In round 2 Pep began with work more at the mid-range. He moved in and out, slipping Perez’s jabs and bothering his opponent with flicker jabs. It was on one of these two and fro attacks that Perez landed a big right that sent Pep down. Pep was up in little time and moved back into the dangerous range apparently keen to trade again. He stiff-armed his opponent a few times but allowed Perez to bang away with two-fisted assaults. Pep then began landing fast jabs that created distance. However, rather maintain the fight from this range where he often won, he ventured in again and a sharp right uppercut from Perez clearly stung him. He began to back-peddle with Perez throwing lead hooks in pursuit. As they reached mid-range again a sharp one-two knocked Pep down again. Pep sat up and dramatically shook his head. He rose but this time Perez did not need further encouragement. He was on his opponent throwing lefts and rights in succession. Finally, he tracked him down to the ropes. Pep blocked a left hook but was sent facedown to the canvas off a short overhand right.

275783551_10160265973893804_3659628740009690523_nThe fight had a three-knockdown rule, which meant that it would end if a fighter was knocked down three times in one round. To date none of the major boxing authorities recognise this rule, but the states of Arizona, Connecticut, Florida, Iowa, Maryland, Massachusetts, Michigan, Mississippi, Missouri, Nevada, New York, Ohio, Oklahoma, Tennessee and Texas all have the rule in effect. This is the first time in the history of these lessons we have watched a fight where this rule has come into effect. Like the standing eight-count, this is a rule governed by different state jurisdictions.

Perez would go on to knockout Tommy Collins, the man who had handed Pep his stoppage loss two years ago. He would then get knocked out by Sandy Saddler in 1955. He would retire in 1958 with a record of 39 wins (15 by KO) 15 losses and two draws.

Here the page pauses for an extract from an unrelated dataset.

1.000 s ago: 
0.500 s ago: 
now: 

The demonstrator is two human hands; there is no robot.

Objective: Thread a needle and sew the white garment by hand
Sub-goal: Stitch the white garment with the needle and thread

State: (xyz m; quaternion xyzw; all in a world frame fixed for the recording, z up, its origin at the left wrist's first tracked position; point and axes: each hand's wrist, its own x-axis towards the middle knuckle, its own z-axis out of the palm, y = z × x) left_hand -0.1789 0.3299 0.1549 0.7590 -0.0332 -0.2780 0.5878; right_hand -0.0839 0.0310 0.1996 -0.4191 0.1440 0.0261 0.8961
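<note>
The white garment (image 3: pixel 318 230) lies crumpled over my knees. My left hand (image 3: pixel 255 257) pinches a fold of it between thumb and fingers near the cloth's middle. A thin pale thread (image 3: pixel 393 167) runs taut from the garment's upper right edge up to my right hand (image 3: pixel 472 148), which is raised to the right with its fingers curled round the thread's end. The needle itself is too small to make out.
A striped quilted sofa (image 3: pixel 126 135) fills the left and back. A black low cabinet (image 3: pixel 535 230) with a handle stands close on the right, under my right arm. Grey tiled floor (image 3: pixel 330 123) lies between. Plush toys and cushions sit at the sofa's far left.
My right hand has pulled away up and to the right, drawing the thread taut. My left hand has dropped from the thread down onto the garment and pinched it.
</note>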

Speaking of the fight, Pep conceded that when in his 30s he couldn’t take the punches he used to be able to endure. He was examined immediately after the fight by Dr Vincent Nardiello, the chief medical officer for the New York Athletic Commission. Pep said, “Anyway, the doctor looks up my nose and says, ‘Kid, your reflexes are gone. It would be dangerous for you to fight again.’ I never thought my nose had anything to do with my reflexes; maybe they weren’t what they used to be (my reflexes, that is) but they weren’t gone, and certainly not up my nose. It didn’t sound like medical advice but more like sour grapes for my poor showing against Perez. I had heard that he had a good bit of money on me.”

Nardiello declared publically, “Willie can’t take a punch anymore. I won’t pass him in a physical.” Subsequently Pep was suspended indefinitely by the NYSAC. According to BoxRec, “Dr. Ira McCown, medical director of the commission, said he and Dr. Mal Stevens, head of the medical advisory board to the commission, recommended the suspension because Pep’s actions in the Perez fight showed ‘Pep was unable to defend himself and his reflexes had slowed perceptibly.’ Massachusetts and the National Boxing Association concurred in the suspension. In February 1955, the NBA lifted the suspension after physicians in Boston found Pep fit to resume boxing.” Pep would go on to fight 51 more times, losing only five, but would never box in New York State again. However, in later life, he would suffer the effects of Dementia Pugilista.

In July 1980 “Inside Sports” magazine Paul Good wrote an article called “The Fix”. He wrote that a fighter he called “The Champ” threw a fight against Lulu Perez in 1954 for $16,000. Willie Pep, who strenuously denied the allegation, filed a $75 million libel suit against Good and Newsweek Inc., who owned “Inside Sports”. After a two-week trial in February 1984 the jury took just 15 minutes to rule against Pep.